> PROBLEM DESCRIPTION
Copy every record word for word.
━━━━━━━━
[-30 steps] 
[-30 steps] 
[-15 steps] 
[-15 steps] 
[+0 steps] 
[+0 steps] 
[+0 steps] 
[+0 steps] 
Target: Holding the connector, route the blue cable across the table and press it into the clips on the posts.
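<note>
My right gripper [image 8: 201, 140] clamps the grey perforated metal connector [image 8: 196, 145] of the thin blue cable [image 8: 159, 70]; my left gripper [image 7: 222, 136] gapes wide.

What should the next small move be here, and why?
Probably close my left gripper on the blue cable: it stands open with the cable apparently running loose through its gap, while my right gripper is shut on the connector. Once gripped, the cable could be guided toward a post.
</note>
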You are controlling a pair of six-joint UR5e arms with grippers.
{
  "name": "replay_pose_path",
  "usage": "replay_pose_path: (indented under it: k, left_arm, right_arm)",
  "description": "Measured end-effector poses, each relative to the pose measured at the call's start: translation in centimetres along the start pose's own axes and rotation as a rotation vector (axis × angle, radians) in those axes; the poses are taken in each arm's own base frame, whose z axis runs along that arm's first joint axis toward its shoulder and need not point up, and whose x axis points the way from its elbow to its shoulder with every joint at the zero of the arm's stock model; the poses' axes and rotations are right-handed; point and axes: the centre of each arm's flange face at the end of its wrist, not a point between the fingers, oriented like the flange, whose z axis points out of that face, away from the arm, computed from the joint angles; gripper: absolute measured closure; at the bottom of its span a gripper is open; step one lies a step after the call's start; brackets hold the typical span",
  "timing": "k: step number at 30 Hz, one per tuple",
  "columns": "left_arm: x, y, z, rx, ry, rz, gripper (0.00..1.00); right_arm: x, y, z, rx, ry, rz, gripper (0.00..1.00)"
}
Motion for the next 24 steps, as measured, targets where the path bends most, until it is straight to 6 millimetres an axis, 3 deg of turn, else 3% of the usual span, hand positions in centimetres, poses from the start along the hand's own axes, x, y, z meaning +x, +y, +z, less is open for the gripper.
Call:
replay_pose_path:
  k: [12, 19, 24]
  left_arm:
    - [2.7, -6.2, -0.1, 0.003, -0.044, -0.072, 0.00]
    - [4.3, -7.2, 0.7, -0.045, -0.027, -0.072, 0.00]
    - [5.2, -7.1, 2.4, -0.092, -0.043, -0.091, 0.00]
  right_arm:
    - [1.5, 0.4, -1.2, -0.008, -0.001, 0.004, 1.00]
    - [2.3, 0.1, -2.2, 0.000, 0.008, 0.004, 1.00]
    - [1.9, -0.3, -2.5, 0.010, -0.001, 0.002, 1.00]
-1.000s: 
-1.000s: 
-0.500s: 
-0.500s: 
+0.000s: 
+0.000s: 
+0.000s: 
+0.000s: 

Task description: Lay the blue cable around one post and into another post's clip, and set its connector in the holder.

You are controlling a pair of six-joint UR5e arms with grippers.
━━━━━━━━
> RESULT BELOW
[-30 steps] 
[-30 steps] 
[-15 steps] 
[-15 steps] 
[+0 steps] 
[+0 steps] 
[+0 steps] 
[+0 steps] 
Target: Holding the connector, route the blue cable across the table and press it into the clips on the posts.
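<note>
My right gripper [image 8: 201, 140] clamps the grey perforated metal connector [image 8: 196, 145] of the thin blue cable [image 8: 159, 70]; my left gripper [image 7: 222, 136] gapes wide.

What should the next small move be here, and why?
Probably close my left gripper on the blue cable: it stands open with the cable apparently running loose through its gap, while my right gripper is shut on the connector. Once gripped, the cable could be guided toward a post.
</note>
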You are controlling a pair of six-joint UR5e arms with grippers.
{
  "name": "replay_pose_path",
  "usage": "replay_pose_path: (indented under it: k, left_arm, right_arm)",
  "description": "Measured end-effector poses, each relative to the pose measured at the call's start: translation in centimetres along the start pose's own axes and rotation as a rotation vector (axis × angle, radians) in those axes; the poses are taken in each arm's own base frame, whose z axis runs along that arm's first joint axis toward its shoulder and need not point up, and whose x axis points the way from its elbow to its shoulder with every joint at the zero of the arm's stock model; the poses' axes and rotations are right-handed; point and axes: the centre of each arm's flange face at the end of its wrist, not a point between the fingers, oriented like the flange, whose z axis points out of that face, away from the arm, computed from the joint angles; gripper: absolute measured closure; at the bottom of its span a gripper is open; step one lies a step after the call's start; brackets hold the typical span",
  "timing": "k: step number at 30 Hz, one per tuple",
  "columns": "left_arm: x, y, z, rx, ry, rz, gripper (0.00..1.00); right_arm: x, y, z, rx, ry, rz, gripper (0.00..1.00)"
}
Motion for the next 24 steps, as measured, targets where the path bends most, until it is straight to 6 millimetres an axis, 3 deg of turn, else 3% of the usual span, hand positions in centimetres, poses from the start along the hand's own axes, x, y, z meaning +x, +y, +z, less is open for the gripper.
Call:
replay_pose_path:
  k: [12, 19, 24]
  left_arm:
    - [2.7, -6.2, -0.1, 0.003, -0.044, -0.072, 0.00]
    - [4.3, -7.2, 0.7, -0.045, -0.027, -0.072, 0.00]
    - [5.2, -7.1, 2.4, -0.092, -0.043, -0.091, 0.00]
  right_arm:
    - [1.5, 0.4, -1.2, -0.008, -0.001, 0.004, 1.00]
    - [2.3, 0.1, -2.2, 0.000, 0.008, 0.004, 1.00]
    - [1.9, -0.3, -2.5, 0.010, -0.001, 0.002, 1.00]
-1.000s: 
-1.000s: 
-0.500s: 
-0.500s: 
+0.000s: 
+0.000s: 
+0.000s: 
+0.000s: 

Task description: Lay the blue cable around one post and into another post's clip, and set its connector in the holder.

You are controlling a pair of six-joint UR5e arms with grippers.

Thus the exercise is complete.